Though Ethiopia’s Constitution [text] requires that a detainee have the opportunity to appear in court within 48 hours of detention, the Act extends that time limit to four 28-day periods, or up to four months. HRW also reported that torture is frequent at Ethiopian detention facilities and arrestees are often held without access to legal counsel, thereby intensifying the effects of the law.

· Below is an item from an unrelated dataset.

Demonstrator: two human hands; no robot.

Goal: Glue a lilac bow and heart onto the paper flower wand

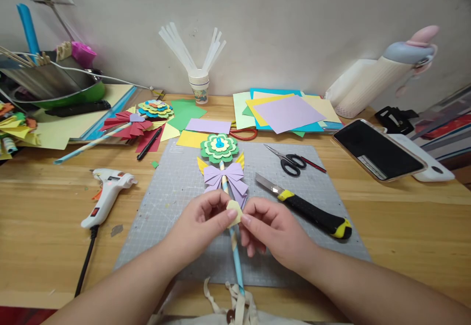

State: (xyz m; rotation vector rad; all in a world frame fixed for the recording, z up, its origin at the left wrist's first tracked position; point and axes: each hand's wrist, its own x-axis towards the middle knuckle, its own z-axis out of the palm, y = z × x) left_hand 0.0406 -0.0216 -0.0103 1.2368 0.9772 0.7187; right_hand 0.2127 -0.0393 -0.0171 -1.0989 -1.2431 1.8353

Human rights in Ethiopia have been intensely scrutinized by the international community. HRW published a report [text] shortly after Ethiopia enacted the law, expressing concern that the law could “punish political speech and peaceful protest as terrorist acts and encourage unfair trials.” The Ethiopian National Priorities Consultative Process [advocacy website] met in July 2009 to agree on a resolution [text, PDF] that expresses concern over civil rights. The group was troubled by proclamations being passed by the ruling regime, calling anti-terrorism laws and others “draconian” and repressive. In January of that same year, the Ethiopian Parliament adopted legislation [JURIST report] to prevent certain foreign charities from being involved in areas that the government believes are internal affairs including human rights and equality. In June 2008, HRW released a report attacking Ethiopian human rights practices in the Ogaden region [JURIST report]. The US House of Representatives passed the Ethiopia Democracy and Accountability Act of 2007 [JURIST op-ed], aimed in part at encouraging the improvement of the human rights situation in Ethiopia, but the bill never became law. In July 2007, HRW accused Ethiopian troops of violating international humanitarian law [JURIST report] by burning homes and forcibly relocating civilians in Ogaden.